Another student Samiksha Sharma faced the same horror after she scored 42 in maths, while her scores in English, Business Studies and Fine Arts were pretty good.

When these two students applied for verification or a retotalling of marks, Sonali's 68 rose to 95 while Samiksha's score more than doubled to 90.

But this was not the end; more verifications that followed revealed that Mohammad Affan, a Mumbai student who had scored 80 per cent and above in all his subjects, had scored 90 in maths, instead of the 50 that was previously awarded to him. Another economics student who was 'failed' with 9 marks, finally ended up with 45.

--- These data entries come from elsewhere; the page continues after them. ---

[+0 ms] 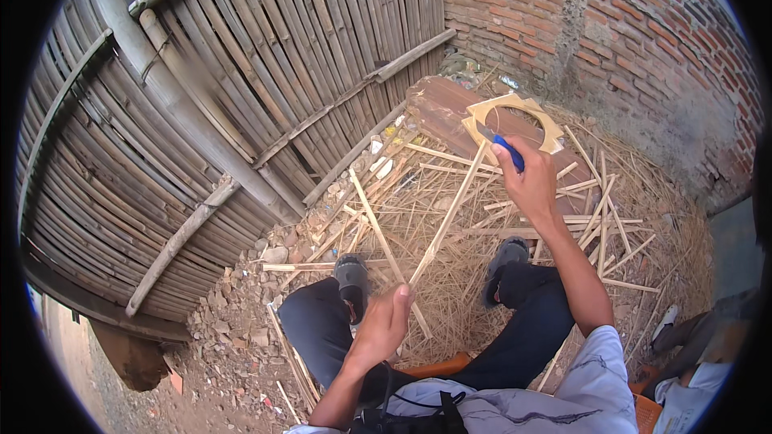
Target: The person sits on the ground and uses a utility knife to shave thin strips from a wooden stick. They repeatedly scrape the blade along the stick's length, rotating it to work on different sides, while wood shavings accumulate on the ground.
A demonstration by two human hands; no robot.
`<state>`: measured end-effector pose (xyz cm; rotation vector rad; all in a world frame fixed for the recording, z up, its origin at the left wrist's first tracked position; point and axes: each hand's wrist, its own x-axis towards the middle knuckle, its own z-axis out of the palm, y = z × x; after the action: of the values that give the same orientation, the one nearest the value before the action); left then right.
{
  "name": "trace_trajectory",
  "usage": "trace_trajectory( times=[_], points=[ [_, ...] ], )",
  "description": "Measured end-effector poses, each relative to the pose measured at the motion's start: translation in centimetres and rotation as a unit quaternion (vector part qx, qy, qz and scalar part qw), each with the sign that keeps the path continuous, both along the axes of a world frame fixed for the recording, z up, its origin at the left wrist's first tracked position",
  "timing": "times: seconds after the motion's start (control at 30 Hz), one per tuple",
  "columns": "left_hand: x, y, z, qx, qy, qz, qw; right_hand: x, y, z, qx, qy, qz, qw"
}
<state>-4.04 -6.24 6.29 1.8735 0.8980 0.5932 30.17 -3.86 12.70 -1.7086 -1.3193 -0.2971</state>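
My left hand (381, 325) is closed round the near end of a pale bamboo strip (447, 229), which slants up and away to the right. In my right hand (532, 180) is a knife (510, 153) with a blue handle. Its short grey blade points up and left, close to the strip's far end; whether it touches the strip I cannot tell. Just beyond the knife lies a tan board (550, 133) with a big round hole and a notched edge. It rests on a reddish-brown plank (438, 116).
Loose bamboo strips (605, 217) and fine shavings (438, 305) cover the ground round my feet. A bamboo fence (322, 40) rises at the left, a brick wall (555, 24) at the back right. Stones (275, 255) lie along the fence. Another person's leg (687, 329) shows at the right edge.
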Motion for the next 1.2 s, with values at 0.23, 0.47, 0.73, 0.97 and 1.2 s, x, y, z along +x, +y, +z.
trace_trajectory(
  times=[0.23, 0.47, 0.73, 0.97, 1.2],
  points=[
    [-2.3, 0.6, 0.0, -0.043, 0.032, 0.005, 0.999, 5.7, 0.3, -0.7, -0.072, 0.029, -0.098, 0.992],
    [0.9, 2.0, 6.6, 0.108, 0.022, 0.006, 0.994, 5.7, 0.1, -3.1, -0.255, 0.009, -0.062, 0.965],
    [4.1, 5.7, 5.8, 0.029, 0.023, 0.033, 0.999, 5.1, 0.5, -3.7, -0.223, -0.001, -0.026, 0.974],
    [3.7, 7.1, 2.2, -0.033, -0.095, -0.027, 0.995, 3.9, 0.3, -2.7, -0.080, 0.067, 0.020, 0.994],
    [1.9, 6.5, 3.6, -0.253, -0.100, -0.061, 0.960, -1.4, -1.3, -0.7, -0.033, 0.044, 0.146, 0.988]
  ],
)
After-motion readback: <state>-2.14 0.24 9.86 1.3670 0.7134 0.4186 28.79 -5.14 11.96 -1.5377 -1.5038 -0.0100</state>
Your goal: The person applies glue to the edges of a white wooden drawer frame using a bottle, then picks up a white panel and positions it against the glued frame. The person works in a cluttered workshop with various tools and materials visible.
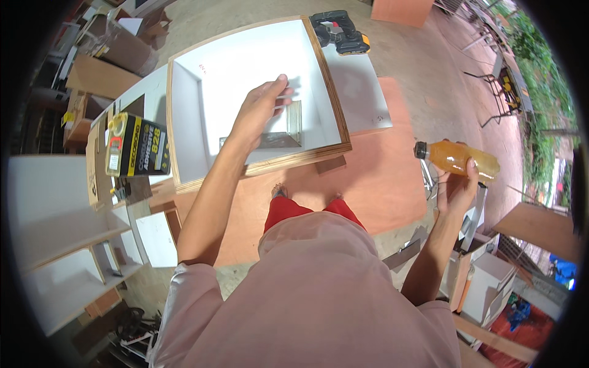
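Observation:
My right hand [457, 190] is wrapped round a clear plastic bottle [454, 158] of amber liquid with a black cap. The bottle lies nearly sideways in the grip, its cap to the left. My left hand [261, 110] is raised over a white box frame [337, 101] with bare plywood edges, its thumb and fingers apart and nothing in them. Inside the box, by its near right corner, lies a metal carpenter's square [295, 126]. Left of the box stands a black and yellow adhesive can [138, 146].
A cordless drill [340, 34] rests by the box's far right corner, on a white panel [359, 92]. Brown plywood sheets [383, 184] cover the floor around my feet. White shelving [58, 202] stands at the left; cartons and boards [491, 282] crowd the lower right.

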A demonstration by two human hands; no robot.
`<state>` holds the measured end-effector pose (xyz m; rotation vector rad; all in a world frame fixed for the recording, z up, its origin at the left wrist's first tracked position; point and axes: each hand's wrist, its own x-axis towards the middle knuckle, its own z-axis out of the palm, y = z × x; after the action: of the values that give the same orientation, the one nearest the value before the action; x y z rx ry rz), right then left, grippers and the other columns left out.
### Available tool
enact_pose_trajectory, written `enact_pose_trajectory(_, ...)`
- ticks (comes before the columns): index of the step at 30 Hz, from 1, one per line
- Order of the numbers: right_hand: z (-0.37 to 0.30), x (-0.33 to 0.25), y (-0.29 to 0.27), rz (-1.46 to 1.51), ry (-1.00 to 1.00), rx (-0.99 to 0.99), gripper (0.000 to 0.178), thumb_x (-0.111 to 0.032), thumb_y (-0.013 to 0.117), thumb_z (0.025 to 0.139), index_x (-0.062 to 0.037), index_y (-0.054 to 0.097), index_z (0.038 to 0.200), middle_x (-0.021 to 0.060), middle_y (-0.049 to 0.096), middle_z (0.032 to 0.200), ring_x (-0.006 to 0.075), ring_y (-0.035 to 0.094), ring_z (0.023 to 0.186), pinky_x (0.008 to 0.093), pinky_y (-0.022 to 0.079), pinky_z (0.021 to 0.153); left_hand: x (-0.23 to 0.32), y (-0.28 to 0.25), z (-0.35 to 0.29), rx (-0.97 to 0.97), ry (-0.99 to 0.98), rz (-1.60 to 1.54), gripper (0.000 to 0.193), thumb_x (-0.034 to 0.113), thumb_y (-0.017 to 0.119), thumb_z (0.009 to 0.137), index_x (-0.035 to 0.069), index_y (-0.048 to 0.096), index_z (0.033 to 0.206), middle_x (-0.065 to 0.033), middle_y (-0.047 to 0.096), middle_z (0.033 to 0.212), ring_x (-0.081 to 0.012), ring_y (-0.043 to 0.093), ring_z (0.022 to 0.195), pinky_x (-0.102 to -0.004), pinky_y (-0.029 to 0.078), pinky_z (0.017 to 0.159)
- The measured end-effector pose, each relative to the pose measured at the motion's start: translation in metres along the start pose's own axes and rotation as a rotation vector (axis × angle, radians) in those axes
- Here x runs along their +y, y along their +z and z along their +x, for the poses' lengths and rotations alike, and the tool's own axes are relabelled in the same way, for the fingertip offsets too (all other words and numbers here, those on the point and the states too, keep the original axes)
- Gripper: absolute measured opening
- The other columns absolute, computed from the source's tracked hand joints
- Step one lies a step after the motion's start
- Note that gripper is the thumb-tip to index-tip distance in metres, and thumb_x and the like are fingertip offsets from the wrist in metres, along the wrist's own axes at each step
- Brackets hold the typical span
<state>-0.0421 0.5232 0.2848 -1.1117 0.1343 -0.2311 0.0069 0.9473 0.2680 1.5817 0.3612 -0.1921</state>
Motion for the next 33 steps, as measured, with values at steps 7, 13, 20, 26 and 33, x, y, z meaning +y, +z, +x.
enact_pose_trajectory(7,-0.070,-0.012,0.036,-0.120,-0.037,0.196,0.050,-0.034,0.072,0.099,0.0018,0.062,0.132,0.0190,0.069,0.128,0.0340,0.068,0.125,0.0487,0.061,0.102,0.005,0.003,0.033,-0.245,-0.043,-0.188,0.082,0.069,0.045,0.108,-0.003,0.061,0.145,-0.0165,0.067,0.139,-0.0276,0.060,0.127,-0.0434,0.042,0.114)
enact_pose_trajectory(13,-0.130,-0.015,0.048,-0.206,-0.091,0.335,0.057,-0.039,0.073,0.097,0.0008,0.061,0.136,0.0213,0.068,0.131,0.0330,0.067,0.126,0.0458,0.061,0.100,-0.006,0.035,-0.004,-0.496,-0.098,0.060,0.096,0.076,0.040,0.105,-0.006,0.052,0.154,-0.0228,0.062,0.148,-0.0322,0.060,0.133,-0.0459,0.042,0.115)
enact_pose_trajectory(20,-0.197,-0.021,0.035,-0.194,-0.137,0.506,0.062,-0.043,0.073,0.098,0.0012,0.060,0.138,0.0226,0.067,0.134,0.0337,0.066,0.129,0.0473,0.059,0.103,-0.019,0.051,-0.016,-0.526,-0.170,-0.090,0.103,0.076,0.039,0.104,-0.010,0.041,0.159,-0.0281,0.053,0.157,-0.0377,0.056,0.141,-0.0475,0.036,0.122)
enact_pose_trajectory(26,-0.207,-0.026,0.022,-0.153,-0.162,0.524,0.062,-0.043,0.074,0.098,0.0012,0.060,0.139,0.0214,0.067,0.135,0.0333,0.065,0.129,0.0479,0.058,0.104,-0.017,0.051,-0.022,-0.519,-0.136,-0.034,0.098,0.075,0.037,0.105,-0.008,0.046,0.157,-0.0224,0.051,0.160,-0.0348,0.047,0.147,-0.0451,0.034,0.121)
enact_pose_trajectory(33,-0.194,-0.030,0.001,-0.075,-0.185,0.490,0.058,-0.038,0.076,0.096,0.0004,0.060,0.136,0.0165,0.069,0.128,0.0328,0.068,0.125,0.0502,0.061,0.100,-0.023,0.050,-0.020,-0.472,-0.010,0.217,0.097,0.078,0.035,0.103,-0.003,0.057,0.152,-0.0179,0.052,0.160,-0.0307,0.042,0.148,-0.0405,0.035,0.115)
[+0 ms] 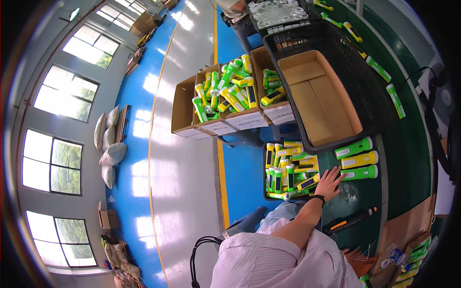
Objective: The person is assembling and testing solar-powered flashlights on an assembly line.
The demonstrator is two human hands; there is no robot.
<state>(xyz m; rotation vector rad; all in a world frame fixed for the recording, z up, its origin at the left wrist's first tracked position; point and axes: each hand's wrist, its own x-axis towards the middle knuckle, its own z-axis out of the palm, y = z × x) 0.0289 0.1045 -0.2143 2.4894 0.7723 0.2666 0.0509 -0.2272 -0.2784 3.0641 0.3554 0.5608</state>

Though TOI said that the CBSE's chairperson and spokesperson did not give official comments, a senior CBSE official admitted that the number of applications for verification of marks has been unprecedented. However, he did not reveal the exact number.

With so many students facing marks discrepancies, it is indeed concerning as to what could have gone wrong while aggregating the marks, and moreover, was the CBSE right in doing away with the re-evaluation process?

Currently, a CBSE student needs a court order to apply for a re-evaluation.

While Sonali decided to go for verification, many others often seem hesitant and scared to get their marks re-checked. "As I wanted to pursue Economics (Honours), I had no option but to go for verification. However, many others didn't apply out of fear or thought that nothing will happen out of this exercise," Sonali was quoted as saying by the TOI.

According to the another CBSE official, who too agreed that the board had indeed made mistakes in the process, the problems could have arose from mistakes in totalling of marks, incorrect transfer of marks to the title page (the front of the answer books) and detachment of supplementary answer books.